▸ **Instructions to follow**: Write out again, exactly, the lines below starting at the one with "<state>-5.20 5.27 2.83" and ending at the one with "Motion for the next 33".

[Records drawn from a dataset]
========================================
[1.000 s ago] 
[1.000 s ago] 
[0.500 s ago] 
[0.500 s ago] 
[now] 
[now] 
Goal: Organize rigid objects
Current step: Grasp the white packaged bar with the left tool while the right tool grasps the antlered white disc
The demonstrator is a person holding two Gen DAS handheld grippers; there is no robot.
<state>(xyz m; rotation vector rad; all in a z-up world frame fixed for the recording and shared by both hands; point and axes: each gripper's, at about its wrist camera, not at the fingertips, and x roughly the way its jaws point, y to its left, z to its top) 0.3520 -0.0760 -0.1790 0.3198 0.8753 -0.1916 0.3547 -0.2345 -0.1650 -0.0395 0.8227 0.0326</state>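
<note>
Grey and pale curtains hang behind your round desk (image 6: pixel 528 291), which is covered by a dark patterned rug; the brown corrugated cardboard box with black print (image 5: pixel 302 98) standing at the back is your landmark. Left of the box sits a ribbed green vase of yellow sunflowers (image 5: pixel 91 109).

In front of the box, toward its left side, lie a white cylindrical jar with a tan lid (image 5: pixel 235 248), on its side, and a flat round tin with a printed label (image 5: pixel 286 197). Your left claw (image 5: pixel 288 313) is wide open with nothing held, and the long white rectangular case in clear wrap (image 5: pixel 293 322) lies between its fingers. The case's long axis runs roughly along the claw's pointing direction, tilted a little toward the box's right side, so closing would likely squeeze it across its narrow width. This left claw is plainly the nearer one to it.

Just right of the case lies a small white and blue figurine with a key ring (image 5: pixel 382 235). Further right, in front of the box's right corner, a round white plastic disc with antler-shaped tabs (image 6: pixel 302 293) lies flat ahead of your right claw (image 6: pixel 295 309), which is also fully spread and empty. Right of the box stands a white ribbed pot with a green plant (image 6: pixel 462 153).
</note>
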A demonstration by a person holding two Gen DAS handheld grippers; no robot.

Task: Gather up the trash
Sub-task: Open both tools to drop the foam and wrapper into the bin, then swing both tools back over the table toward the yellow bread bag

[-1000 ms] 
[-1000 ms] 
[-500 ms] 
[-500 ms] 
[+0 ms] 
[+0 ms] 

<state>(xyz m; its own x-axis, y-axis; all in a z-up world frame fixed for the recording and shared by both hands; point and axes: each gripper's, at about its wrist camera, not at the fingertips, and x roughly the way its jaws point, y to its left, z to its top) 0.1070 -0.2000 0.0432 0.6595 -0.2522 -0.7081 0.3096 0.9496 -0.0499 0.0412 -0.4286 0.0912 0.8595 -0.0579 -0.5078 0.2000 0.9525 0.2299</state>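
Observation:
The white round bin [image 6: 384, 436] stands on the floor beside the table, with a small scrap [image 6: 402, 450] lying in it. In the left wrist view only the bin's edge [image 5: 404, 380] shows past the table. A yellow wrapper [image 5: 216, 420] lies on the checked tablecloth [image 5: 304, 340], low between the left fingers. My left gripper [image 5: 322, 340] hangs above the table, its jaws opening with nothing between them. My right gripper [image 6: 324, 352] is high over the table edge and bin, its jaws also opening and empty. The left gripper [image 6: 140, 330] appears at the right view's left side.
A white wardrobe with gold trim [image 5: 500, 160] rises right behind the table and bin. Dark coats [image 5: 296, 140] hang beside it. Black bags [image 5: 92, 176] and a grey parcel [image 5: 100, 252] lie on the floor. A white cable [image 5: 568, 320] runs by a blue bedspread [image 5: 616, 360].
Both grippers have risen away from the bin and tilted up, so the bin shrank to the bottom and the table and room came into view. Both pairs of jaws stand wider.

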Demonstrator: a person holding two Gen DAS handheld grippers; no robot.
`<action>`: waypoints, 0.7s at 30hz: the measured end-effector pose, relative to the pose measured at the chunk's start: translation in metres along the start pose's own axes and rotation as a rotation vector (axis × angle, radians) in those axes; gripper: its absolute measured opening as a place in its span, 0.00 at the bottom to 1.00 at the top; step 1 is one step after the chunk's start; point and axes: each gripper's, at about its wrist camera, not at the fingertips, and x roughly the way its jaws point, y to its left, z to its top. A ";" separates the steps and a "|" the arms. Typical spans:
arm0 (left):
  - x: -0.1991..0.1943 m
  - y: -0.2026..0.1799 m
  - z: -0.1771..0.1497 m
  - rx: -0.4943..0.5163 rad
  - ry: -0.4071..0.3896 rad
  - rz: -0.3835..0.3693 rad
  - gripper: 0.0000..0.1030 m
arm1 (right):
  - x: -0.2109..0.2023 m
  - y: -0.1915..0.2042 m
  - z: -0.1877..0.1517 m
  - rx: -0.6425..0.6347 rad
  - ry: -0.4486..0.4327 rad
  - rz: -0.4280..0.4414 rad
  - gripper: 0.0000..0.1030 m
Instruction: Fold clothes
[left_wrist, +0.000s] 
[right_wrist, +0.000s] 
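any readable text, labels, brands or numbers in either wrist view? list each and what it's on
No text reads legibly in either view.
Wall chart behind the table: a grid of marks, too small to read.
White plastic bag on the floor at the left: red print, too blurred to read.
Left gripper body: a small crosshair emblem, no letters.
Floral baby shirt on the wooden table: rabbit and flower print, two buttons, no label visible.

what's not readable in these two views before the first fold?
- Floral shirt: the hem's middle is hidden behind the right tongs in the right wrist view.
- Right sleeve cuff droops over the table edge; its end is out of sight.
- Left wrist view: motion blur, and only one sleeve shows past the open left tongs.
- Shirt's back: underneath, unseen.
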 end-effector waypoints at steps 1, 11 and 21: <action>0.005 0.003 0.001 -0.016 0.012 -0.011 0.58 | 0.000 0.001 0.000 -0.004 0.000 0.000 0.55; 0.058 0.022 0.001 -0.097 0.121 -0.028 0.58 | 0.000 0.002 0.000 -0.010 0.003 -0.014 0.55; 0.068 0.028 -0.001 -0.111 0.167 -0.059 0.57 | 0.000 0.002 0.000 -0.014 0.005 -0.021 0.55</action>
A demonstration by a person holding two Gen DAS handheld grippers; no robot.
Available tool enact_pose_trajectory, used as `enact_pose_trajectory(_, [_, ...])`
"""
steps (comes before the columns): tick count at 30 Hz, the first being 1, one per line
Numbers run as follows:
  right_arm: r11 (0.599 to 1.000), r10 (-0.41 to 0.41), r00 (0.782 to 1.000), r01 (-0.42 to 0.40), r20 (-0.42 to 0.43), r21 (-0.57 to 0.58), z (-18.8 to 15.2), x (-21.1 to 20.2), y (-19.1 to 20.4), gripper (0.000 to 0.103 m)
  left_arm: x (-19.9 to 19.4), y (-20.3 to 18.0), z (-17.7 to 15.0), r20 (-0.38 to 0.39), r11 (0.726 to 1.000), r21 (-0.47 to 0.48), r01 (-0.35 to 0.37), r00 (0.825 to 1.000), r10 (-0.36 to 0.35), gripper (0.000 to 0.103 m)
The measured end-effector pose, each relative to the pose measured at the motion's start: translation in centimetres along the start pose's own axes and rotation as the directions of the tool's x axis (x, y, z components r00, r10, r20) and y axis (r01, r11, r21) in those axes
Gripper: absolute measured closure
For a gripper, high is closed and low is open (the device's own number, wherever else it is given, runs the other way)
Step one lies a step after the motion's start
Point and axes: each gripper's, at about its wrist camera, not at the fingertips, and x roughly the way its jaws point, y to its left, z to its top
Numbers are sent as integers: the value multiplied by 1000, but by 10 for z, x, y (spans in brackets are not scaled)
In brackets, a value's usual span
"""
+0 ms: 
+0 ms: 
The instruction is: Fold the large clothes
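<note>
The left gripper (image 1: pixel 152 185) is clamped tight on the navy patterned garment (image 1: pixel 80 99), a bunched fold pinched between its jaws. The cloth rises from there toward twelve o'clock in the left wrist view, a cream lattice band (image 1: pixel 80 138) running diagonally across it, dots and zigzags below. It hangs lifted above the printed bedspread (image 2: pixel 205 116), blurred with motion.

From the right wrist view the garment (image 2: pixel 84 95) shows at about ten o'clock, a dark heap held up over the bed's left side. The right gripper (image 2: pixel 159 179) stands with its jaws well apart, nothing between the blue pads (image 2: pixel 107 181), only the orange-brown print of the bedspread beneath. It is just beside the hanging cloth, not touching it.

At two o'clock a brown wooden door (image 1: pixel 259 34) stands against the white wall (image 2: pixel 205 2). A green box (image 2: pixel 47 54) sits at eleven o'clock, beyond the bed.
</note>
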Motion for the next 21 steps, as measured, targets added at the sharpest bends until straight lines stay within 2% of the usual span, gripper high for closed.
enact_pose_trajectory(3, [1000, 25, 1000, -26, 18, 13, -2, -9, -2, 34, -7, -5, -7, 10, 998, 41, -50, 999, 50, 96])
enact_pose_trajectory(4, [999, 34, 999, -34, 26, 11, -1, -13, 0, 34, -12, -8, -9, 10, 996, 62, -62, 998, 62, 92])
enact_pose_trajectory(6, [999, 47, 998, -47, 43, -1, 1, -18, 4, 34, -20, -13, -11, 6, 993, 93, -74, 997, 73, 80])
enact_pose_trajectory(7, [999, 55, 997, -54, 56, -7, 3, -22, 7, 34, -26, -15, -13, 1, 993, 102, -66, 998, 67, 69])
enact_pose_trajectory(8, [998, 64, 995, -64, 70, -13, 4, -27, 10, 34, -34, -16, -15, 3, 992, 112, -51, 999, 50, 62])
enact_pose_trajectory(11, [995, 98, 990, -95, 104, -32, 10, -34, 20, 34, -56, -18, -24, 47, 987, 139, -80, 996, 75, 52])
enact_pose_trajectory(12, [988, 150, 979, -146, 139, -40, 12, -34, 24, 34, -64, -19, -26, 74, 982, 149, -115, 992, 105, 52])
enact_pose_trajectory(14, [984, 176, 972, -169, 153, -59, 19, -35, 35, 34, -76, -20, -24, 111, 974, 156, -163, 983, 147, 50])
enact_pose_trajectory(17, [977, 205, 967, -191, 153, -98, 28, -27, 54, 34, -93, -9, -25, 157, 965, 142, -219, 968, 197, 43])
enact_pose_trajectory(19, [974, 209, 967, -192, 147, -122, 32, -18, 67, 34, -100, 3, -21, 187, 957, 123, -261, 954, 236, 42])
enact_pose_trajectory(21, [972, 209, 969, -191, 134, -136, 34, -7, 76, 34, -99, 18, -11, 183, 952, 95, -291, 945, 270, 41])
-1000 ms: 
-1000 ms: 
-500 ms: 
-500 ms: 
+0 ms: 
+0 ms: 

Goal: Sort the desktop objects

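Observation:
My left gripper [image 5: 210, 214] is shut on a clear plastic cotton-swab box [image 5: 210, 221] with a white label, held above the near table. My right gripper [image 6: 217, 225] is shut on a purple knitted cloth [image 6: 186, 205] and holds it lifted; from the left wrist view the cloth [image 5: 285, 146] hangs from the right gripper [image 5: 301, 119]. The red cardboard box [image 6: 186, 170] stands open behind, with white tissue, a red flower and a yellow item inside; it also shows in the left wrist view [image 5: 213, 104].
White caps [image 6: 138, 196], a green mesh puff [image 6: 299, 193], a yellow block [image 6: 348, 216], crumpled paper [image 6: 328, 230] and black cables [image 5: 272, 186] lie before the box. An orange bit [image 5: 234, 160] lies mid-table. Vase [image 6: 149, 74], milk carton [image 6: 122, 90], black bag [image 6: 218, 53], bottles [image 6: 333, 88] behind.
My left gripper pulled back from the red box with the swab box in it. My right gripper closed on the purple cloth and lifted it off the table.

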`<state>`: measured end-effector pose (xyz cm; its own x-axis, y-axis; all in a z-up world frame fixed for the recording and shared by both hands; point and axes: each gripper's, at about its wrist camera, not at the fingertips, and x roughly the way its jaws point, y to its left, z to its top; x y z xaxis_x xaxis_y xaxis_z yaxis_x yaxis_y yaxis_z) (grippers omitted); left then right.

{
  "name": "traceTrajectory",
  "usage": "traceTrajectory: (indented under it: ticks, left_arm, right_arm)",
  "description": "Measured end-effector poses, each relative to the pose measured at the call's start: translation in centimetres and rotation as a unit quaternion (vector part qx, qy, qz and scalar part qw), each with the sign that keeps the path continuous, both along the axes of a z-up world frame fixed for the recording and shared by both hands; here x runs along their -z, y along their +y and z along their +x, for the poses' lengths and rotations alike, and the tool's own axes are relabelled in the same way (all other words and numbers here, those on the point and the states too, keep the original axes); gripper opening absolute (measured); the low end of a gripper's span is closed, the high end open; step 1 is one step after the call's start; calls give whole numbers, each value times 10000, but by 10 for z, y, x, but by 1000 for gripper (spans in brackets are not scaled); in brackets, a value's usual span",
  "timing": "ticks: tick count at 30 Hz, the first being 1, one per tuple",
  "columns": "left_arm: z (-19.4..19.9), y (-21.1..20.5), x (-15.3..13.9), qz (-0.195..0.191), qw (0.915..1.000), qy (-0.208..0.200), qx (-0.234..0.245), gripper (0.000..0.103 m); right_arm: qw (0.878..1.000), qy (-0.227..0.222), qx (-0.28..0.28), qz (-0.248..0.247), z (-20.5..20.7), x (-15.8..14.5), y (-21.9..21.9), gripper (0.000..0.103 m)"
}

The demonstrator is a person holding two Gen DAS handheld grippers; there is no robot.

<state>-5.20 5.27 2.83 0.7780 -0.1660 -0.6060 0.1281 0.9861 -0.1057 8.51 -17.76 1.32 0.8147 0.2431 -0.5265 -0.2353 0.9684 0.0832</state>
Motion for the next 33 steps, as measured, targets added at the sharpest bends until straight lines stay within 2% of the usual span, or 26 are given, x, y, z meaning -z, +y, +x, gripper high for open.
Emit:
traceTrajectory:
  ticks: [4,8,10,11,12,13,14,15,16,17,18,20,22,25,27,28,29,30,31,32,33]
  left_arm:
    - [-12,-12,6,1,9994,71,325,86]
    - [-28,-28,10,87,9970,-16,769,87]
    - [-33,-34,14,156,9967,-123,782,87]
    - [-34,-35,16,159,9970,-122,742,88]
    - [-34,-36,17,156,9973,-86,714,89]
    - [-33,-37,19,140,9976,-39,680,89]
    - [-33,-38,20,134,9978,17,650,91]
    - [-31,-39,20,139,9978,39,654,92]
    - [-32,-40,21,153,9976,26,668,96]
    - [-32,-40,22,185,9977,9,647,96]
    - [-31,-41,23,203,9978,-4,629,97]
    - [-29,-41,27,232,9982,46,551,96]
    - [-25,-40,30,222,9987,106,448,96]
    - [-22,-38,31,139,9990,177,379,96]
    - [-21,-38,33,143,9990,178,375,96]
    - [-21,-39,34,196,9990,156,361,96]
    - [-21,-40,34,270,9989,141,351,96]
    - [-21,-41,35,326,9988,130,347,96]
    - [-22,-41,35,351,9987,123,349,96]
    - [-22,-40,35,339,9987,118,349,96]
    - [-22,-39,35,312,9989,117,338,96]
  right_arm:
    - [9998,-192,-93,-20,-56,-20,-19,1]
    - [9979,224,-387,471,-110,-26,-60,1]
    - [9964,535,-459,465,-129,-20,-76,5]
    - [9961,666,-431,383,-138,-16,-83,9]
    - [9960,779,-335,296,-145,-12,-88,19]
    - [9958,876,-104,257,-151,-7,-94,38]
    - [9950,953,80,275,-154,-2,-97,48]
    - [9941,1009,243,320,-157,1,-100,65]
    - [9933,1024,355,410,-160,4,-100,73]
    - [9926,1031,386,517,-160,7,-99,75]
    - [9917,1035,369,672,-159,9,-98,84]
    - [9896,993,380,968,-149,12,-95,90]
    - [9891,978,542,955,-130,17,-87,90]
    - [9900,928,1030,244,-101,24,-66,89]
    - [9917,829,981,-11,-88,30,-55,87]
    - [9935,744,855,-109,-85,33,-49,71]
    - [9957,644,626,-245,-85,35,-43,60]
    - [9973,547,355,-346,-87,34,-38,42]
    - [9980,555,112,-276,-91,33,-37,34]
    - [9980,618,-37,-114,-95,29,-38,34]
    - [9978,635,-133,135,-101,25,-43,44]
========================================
▸ **Reply to the exercise**:
<state>-5.20 5.27 2.83 0.7780 -0.1660 -0.6060 0.1281 0.9861 -0.1057 8.51 -17.76 1.32 0.8147 0.2431 -0.5265 -0.2353 0.9684 0.0832</state>
Motion for the next 33 steps, as measured, targets added at the sharpest bends until straight lines stay within 2% of the usual span, or 26 are given, x, y, z meaning -z, +y, +x, gripper high for open.

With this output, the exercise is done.